Die beschriebene Vorgehensweise hat zwar funktioniert, aber was war los? Den Kernel benutze ich seit 2-3 Tagen und habe schon die Vorgängerversion der Treiber so kompiliert.

T

[Edit] entgegen meiner Bedenken läuft auch nach dem Neustart alles noch wie vorher, 3D Beschleunigung ist übrigens besser als je zuvor ( 3.14 bzw. KernelModul Radeon ). 

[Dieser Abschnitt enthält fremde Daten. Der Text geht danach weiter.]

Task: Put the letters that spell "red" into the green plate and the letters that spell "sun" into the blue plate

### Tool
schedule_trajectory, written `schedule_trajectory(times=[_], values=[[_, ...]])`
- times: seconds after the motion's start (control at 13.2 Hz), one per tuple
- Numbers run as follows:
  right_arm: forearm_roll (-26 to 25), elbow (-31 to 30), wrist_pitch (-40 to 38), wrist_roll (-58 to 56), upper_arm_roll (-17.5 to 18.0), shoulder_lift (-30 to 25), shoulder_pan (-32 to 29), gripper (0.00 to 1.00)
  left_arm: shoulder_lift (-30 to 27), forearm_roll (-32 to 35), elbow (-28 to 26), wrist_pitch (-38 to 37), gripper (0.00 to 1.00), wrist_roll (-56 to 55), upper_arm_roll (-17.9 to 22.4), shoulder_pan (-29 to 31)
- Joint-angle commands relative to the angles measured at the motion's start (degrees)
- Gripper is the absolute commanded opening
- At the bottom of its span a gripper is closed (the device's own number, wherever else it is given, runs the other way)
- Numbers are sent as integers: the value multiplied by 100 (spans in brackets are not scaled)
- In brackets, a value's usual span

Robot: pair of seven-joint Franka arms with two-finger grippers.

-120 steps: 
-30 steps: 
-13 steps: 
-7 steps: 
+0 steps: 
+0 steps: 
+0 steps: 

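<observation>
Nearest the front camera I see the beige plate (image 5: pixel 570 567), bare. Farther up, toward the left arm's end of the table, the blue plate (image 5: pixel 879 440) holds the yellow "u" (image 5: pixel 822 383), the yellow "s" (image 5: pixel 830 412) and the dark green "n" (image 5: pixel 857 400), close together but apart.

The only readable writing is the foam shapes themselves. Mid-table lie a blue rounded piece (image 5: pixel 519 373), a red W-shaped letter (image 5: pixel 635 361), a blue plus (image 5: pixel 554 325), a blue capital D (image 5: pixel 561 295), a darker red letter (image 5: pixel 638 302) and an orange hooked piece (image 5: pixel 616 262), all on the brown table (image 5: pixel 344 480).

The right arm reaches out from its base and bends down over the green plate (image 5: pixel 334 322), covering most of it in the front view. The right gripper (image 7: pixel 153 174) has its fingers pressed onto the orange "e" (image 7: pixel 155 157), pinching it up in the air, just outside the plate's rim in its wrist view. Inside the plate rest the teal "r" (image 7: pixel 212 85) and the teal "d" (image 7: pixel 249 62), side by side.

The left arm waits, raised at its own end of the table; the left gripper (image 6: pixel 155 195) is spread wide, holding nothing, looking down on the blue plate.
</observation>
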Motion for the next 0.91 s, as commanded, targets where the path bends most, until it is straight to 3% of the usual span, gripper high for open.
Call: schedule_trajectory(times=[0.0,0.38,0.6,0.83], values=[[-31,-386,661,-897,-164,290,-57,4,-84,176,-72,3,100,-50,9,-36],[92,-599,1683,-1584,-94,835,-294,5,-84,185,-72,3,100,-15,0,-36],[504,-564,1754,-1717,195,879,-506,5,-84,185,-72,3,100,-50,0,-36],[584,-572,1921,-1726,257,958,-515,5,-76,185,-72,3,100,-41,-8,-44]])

Mann, ich bin froh, wenn ein paar meiner ~x86 Pakete stabil werden, in den letzten Tagen hatte ich einige solcher Baustellen. Kommt davon, wenn man nicht warten kann...

----------

## smg

Btw. ich habe keine ATI, ich benutze Nvidia und 2.6.10.er kernel

MfG

----------

## ZX-81

 *Stephan - 'ash' wrote:*   

> Selbes Problem hier, ist es ein Bug im Ebuild?
> 
> // Vor 2-3 Tagen hat er mir noch kein Block angezeigt.
> 
> Habe alles auf ~x86 opengl-update sowie xorg, jedoch erst wenn ich es als ~x86 bei package.keywords auskommentiere hat er keinen block mehr, jemand ne idee dazu?
> ...

 

Würde erstmal rauskriegen welche Pakete an dem Blocking beteiligt sind. -> Output des entsprechenen emerges mit --pretend und --verbose

Von diesen Pakteten die Versionen rauskriegen die installiert sind und die er installieren will -> emerge -s paketname

Anschliessend in den ebuilds der zu installierenden Pakete die Abhängigkeiten durchchecken. Wahrscheinlich ist es ein Zyklus und den sollte man versuchen mit --unmerge an einer Stelle zu zerbrechen an der es nicht arg weh tut (xorg-x11 compiliert recht lange)

ZX.

----------

## mrspam

Servus!

Ich habe hier dasselbe Problem mit NVidia-Treibern. opengl-update wurde gestern noch vom xorg-x11 (alles kleiner als 6.8.0-r4) geblockt. Seit heute früh gibt es einen neuen xorg-x11 (6.8.1.902) im Portage, der sich kompilieren lässt. Das ging gestern abend noch nicht.  Es sieht bisher alles sehr vielversprechend aus... *toi* *toi* *toi*

Ich melde mich gleich nochmal.

*tick* *tick* *tick*

Jawoll, es hat funktioniert:

 1. neuesten xorg-x11 installieren

 2. nvidia-kernel + nvidia-glx kompilieren

 3. opengl-update installieren

-> Spass haben

----------

## aZZe

Problem wurde gefixt! Einfach mal neu syncen und emerge -u world ausführen und glücklich sein.

----------

## smg

 *Quote:*   

> emerge -a nvidia-kernel nvidia-glx
> 
> These are the packages that I would merge, in order:
> 
> Calculating dependencies        ...done!
> ...

 

Das passiert bei mir.

----------

## smg

ich muss xorg und opengl-update in package.keywords auskommentieren, und neuer glx versionen von nvidia größer als 6629-r3 in package.mask maskieren, damit die probleme verschwinden.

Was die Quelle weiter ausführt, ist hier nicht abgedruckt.